Settlers’ experiments in growing sugar and cotton were quickly squelched by the Company. The VOC needs food grown at the Cape, not cash crops. Much protest came out of the issue. “It is my land, and I will grow what I like,’ to which the VOC replied that no, you are our employees and you will grow exactly what we tell you to. Instead of a second Brazil, the Cape became Holland, Flanders or even Limburg transplanted on the opposite side of the world, complete with dairy farms, but minus the liberty. Rebelling against the Company was a poor option, since the VOC had absolute control over what entered and exited the Cape Colony.
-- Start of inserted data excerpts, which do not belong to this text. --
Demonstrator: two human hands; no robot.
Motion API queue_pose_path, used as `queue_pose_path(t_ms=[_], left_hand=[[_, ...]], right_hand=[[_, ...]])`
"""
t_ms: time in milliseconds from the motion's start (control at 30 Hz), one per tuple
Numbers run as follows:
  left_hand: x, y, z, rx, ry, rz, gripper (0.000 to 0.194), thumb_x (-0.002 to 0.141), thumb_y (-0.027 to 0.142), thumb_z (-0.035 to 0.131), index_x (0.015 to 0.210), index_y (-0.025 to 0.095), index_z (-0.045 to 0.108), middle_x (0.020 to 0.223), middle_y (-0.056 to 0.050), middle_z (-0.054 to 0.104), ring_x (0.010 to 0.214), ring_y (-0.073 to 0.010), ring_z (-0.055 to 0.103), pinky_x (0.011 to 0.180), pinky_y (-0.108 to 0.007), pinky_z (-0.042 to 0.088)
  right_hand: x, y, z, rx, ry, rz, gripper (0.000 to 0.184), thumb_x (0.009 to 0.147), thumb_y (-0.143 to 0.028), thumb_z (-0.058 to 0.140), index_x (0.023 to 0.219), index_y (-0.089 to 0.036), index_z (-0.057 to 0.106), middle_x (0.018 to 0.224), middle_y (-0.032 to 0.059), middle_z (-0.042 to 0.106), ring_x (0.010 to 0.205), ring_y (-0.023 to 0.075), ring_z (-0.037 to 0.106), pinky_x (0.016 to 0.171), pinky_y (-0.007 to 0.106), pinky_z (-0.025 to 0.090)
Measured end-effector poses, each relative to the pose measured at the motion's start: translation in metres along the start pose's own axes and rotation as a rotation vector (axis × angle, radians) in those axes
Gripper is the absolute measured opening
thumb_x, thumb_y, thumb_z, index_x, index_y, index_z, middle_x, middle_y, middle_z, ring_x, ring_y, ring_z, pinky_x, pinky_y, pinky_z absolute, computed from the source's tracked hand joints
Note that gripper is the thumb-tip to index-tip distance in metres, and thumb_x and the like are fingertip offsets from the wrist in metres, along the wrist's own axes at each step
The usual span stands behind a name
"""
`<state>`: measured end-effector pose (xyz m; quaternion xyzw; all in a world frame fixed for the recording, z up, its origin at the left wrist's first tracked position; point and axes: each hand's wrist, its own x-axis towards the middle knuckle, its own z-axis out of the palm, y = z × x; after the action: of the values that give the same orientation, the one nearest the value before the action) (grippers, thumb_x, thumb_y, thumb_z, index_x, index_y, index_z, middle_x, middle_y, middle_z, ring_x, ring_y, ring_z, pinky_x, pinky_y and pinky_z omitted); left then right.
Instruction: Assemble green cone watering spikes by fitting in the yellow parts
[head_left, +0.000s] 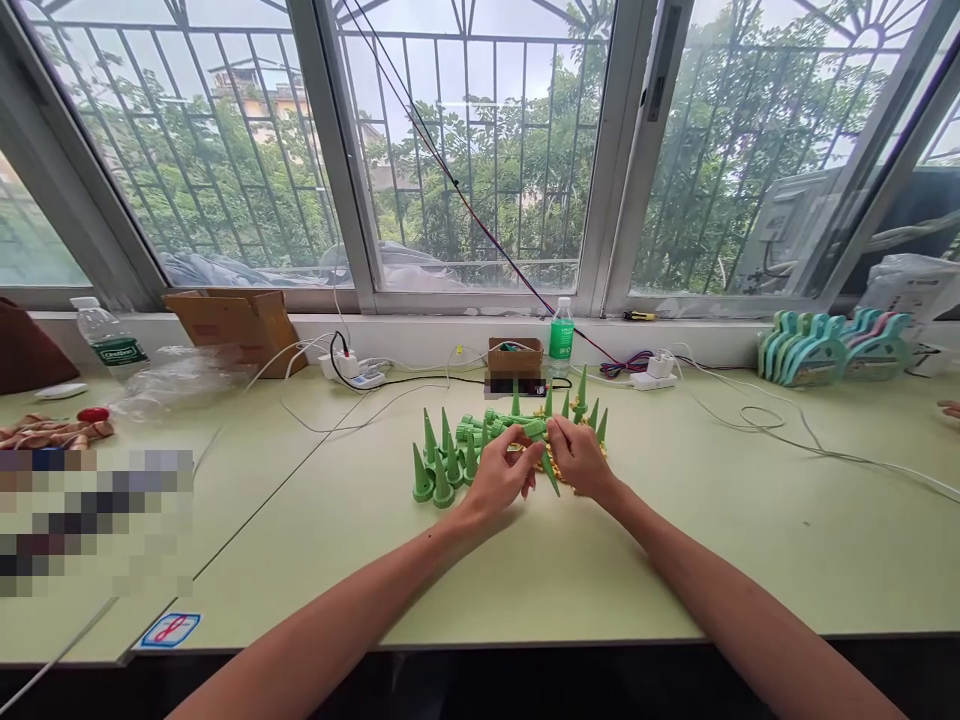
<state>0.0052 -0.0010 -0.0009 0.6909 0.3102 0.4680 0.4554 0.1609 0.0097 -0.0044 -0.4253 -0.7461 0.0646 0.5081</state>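
My left hand (504, 470) is closed round a green plastic spike with a wide ridged end (534, 429). Close against it is my right hand (577, 455), its fingers pinched together at that end; whatever is between them is too small or hidden to name. A green pointed tip (551, 475) slants down between the hands; whether it belongs to the held piece I cannot tell. To the left, several green cone-shaped spikes (441, 485) stand upright on their wide bases. Behind the hands lie other green ridged pieces (469, 428), with small yellow pieces (600, 450) beside the right hand.
At the back of the table (720, 520) stand a small cardboard box (514, 356), a green-labelled bottle (561, 338) and power strips (652, 375) with loose cables. Pastel plastic hangers (814, 350) sit back right. Crumpled clear plastic (180, 380) and a larger carton (236, 325) are left.
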Motion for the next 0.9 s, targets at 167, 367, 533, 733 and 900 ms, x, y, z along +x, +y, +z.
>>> queue_pose_path(t_ms=[167, 367, 533, 733, 900], left_hand=[[0.000, 0.002, 0.003, 0.040, 0.031, 0.018, 0.032, 0.081, 0.048, 0.061, 0.081, 0.019, 0.047, 0.060, 0.003, 0.054, 0.041, -0.0094, 0.049, 0.036, -0.021, 0.035], [0.004, -0.003, 0.008, 0.065, 0.104, 0.024, 0.033, 0.081, 0.047, 0.062, 0.095, 0.020, 0.050, 0.082, 0.000, 0.059, 0.038, -0.0059, 0.048, 0.033, -0.020, 0.034], [0.006, -0.005, 0.011, -0.080, 0.124, -0.032, 0.038, 0.083, 0.056, 0.055, 0.082, 0.018, 0.049, 0.067, 0.001, 0.055, 0.038, -0.0085, 0.050, 0.032, -0.020, 0.036], [0.006, 0.003, 0.010, -0.233, 0.059, -0.247, 0.066, 0.086, 0.069, 0.035, 0.055, 0.014, 0.053, 0.045, -0.002, 0.049, 0.033, -0.0104, 0.046, 0.032, -0.022, 0.034], [0.007, 0.005, 0.005, -0.294, 0.004, -0.390, 0.076, 0.084, 0.075, 0.027, 0.051, 0.013, 0.057, 0.044, -0.006, 0.054, 0.031, -0.0104, 0.044, 0.034, -0.024, 0.034]], right_hand=[[-0.003, 0.003, -0.005, 0.006, -0.005, -0.002, 0.037, 0.098, -0.037, 0.033, 0.064, -0.022, 0.032, 0.051, -0.0050, 0.035, 0.045, 0.0109, 0.032, 0.047, 0.026, 0.026], [-0.005, 0.008, -0.005, 0.050, 0.006, 0.045, 0.039, 0.098, -0.043, 0.036, 0.065, -0.022, 0.036, 0.052, -0.0045, 0.038, 0.045, 0.0106, 0.034, 0.046, 0.025, 0.028], [-0.006, 0.009, -0.004, 0.108, 0.022, 0.110, 0.038, 0.098, -0.044, 0.038, 0.068, -0.021, 0.040, 0.051, -0.0048, 0.040, 0.044, 0.0105, 0.036, 0.045, 0.025, 0.029], [-0.006, 0.008, -0.007, 0.126, 0.014, 0.099, 0.035, 0.097, -0.044, 0.041, 0.069, -0.021, 0.043, 0.052, -0.0048, 0.040, 0.045, 0.0105, 0.037, 0.046, 0.024, 0.030], [-0.006, 0.002, -0.008, 0.132, -0.043, 0.076, 0.033, 0.097, -0.041, 0.041, 0.072, -0.020, 0.048, 0.053, -0.0047, 0.039, 0.046, 0.0104, 0.035, 0.046, 0.024, 0.029]])
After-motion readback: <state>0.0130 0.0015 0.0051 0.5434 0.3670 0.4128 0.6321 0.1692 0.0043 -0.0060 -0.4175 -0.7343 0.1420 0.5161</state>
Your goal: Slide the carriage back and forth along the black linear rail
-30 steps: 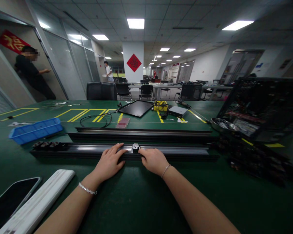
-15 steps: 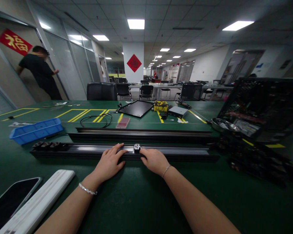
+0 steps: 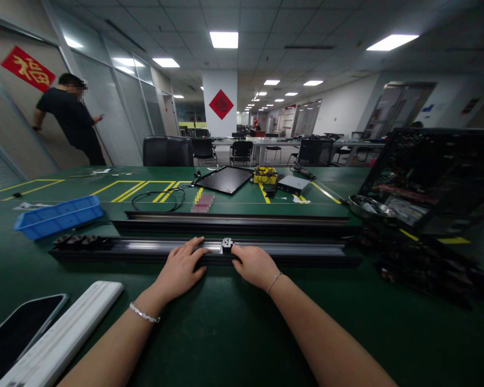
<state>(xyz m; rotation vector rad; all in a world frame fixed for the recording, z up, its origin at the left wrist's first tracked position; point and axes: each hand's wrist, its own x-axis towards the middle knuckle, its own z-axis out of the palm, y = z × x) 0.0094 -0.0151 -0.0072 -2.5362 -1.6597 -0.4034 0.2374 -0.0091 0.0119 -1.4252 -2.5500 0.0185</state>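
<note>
A long black metal rail (image 3: pixel 145 247) with a shiny inner channel lies across the table in front of me. My left hand (image 3: pixel 182 269) rests on its near edge, fingers spread and reaching over the channel. Just right of those fingers, a small black-and-silver block (image 3: pixel 226 245) sits in the channel. My right hand (image 3: pixel 256 266) is closed at the block's right side, fingertips against it and thumb by the rail's front edge. Several dark blocks (image 3: pixel 76 242) sit at the rail's left end. Behind it lies a second black rail (image 3: pixel 234 220), parallel.
A blue plastic bin (image 3: pixel 60 216) stands at left. A white bar (image 3: pixel 68 333) and a phone (image 3: pixel 20 333) lie near left. At right are a metal bowl (image 3: pixel 371 207) and dark equipment (image 3: pixel 427 177). A black panel (image 3: pixel 226 180) lies farther back. A person (image 3: pixel 70 115) stands by the door.
Both hands and the rails stay almost where they were; the small block looks very slightly farther right. The person by the door has shifted a little to the right.
</note>
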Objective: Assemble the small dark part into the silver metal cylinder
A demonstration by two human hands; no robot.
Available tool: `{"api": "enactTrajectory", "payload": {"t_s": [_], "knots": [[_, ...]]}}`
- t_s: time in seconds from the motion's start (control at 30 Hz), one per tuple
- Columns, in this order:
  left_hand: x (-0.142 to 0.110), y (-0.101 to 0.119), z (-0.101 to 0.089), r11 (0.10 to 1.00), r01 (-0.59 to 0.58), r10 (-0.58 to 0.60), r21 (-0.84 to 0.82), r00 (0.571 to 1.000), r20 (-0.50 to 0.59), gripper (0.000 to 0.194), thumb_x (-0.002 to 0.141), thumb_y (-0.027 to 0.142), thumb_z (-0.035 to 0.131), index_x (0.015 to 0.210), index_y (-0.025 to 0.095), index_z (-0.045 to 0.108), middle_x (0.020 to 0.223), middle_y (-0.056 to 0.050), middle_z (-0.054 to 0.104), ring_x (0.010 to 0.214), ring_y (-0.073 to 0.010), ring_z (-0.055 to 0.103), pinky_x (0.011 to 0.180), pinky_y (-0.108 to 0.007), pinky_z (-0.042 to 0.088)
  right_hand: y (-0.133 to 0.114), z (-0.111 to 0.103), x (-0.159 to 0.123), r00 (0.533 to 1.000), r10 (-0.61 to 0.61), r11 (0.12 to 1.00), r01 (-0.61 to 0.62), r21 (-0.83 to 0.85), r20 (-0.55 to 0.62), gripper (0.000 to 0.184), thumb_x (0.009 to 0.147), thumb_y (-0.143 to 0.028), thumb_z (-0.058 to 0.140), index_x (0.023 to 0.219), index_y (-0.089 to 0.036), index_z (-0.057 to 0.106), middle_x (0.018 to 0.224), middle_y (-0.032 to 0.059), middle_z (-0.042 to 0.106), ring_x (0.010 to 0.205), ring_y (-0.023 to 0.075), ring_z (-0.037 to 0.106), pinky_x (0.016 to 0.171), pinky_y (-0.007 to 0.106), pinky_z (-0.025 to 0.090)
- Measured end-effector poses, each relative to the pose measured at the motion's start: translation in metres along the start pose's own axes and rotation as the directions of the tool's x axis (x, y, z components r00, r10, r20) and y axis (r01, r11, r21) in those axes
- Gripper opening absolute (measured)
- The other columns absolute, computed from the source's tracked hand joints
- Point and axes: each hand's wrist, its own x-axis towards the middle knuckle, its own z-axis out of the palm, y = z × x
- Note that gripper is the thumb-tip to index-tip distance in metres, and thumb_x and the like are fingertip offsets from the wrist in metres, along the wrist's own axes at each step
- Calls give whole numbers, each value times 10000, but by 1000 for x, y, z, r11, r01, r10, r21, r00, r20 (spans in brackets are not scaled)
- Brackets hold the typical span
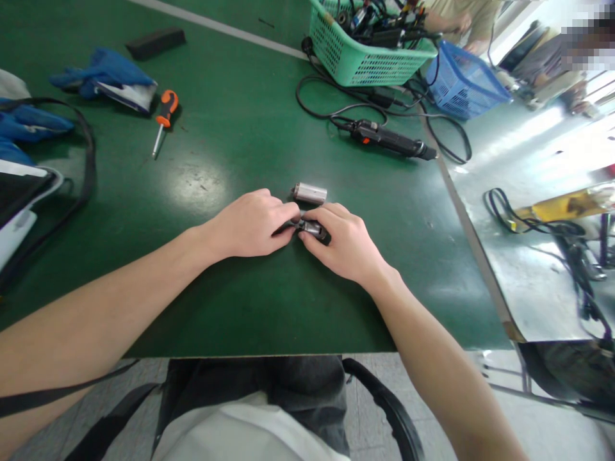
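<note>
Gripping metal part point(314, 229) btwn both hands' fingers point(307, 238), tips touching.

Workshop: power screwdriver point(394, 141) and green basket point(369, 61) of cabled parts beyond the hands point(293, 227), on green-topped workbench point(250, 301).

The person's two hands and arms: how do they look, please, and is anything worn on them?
The left hand and right hand wear no gloves. Both wrists are free of watches or bracelets, and no sleeves cover the visible arms. A dark strap crosses the left arm low in the view.
</note>
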Motion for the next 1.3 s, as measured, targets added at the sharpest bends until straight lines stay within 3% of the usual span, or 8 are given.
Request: {"api": "enactTrajectory", "payload": {"t_s": [0.33,1.3], "knots": [[0,0,-1,1000,-12,12,10,1000,8,235,988,322,480,878,183,635,746,-35,690,675,-184,627,719,-346,431,2,0,0,1000,-19,1000,19,1,7,214,895,-207,634,1105,-208,675,1069,93,710,1032,282,642,930,420,521],[0,0,-1,1000,-11,11,8,1000,18,244,999,320,470,911,185,653,787,-42,717,712,-189,654,730,-348,432,1,1,0,1000,-10,1000,10,5,2,202,917,-209,622,1111,-224,678,1076,89,713,1044,282,647,930,428,528]]}}
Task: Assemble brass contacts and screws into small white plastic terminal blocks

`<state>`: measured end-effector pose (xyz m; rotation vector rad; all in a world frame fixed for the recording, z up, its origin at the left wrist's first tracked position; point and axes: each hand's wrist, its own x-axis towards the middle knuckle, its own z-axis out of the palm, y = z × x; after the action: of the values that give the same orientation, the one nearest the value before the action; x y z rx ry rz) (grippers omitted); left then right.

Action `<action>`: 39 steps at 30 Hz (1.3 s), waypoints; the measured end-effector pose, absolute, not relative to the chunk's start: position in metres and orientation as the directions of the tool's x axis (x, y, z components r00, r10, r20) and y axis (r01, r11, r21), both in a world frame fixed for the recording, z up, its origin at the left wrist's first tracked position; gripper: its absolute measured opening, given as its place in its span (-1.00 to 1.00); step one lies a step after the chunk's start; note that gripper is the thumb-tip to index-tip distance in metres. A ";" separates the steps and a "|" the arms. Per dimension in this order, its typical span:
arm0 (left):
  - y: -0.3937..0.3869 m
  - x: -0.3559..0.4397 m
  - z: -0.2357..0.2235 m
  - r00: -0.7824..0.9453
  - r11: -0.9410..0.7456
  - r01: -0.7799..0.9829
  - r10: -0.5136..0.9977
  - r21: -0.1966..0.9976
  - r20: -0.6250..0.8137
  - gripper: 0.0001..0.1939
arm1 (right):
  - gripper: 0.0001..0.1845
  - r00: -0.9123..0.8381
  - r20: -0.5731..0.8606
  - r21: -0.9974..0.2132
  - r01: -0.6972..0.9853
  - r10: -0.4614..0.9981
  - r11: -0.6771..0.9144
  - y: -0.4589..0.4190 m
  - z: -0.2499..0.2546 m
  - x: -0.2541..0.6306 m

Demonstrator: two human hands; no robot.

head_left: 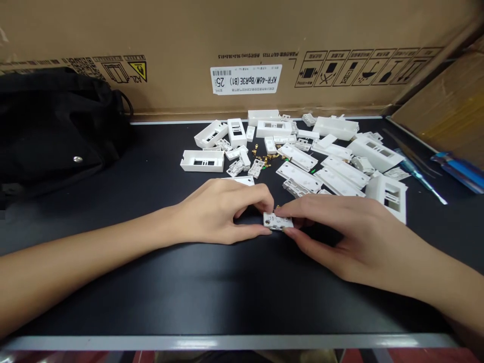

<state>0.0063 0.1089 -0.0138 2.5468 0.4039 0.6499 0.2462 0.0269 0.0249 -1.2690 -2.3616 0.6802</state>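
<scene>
A small white plastic socket insert (278, 222) is held low over the black tabletop, between both hands. My left hand (223, 209) pinches its left end with thumb and forefinger. On the right end, my right hand (344, 229) grips it between thumb and fingers. A brass-coloured spot shows at the insert's left corner, and a bit of brass peeks out by the right fingertips. Beyond the hands lie loose brass contacts (266, 160), white housings (202, 160) and flat white covers (298, 176).
A black bag (60, 121) sits at the left. Cardboard boxes (170, 45) stand along the back and right. A screwdriver with a clear teal handle (419, 174) and a blue-handled tool (459, 171) lie at the right. The table's pale front edge (227, 343) runs below.
</scene>
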 end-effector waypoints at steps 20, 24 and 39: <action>0.112 0.007 -0.018 0.867 -0.922 0.059 0.237 0.383 0.438 -0.83 | -0.87 -0.532 0.185 -0.575 0.623 0.826 0.530 0.025 0.015 0.252; 0.113 0.008 -0.013 0.882 -0.939 0.051 0.202 0.340 0.426 -0.82 | -0.86 -0.526 0.168 -0.608 0.610 0.834 0.507 0.027 0.017 0.253; 0.110 0.010 -0.004 0.916 -0.945 0.100 0.209 0.311 0.341 -0.78 | -0.84 -0.519 0.129 -0.582 0.650 0.845 0.489 0.026 0.019 0.251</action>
<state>0.0096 0.1098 -0.0043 2.7884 0.2297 0.5422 0.2512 0.0261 0.0185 -1.2435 -2.3385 0.6652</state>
Instead of rising up, the Boers moved out. The first exodus of Boers took place long before the conquest of Bengal. In 1768, over a hundred families packed up their belongings, seeds, supply, livestock and anything else they thought they would need to survive, and moved further inland into the Weld. The VOC moved fast to stop them, or more specific, to stop the movement of livestock. Wool from sheep and leather from cattle comprised an appreciable part of the colony’s economy. Not to mention to meat produced also fed the crews of passing ships. The VOC sent several expeditions to bring back the Boers. In 1786, they sacked Johannebourg, taking all livestock back to the Cape, burning the thriving settlement and even poisoning the watering hole.
This was the peak of the anti-Boer campaign, as the Board of Directors in Amsterdam decided that pursuing the Boers was simply not worth the expense. After giving the British the boot in India, the Company was in severe debt. Anything that could be cut, was cut. Instead of bringing back the Boers, thousands of new settlers were brought to Kapenstaat from Flanders. These colonists had but one decade to live under the VOC’s rule. To further exasperate their debt, the VOC had the third largest navy in the world, behind the United Provinces and the United Kingdom respectively. The upkeep of such a navy took almost 40% of the Company’s budget in 1798.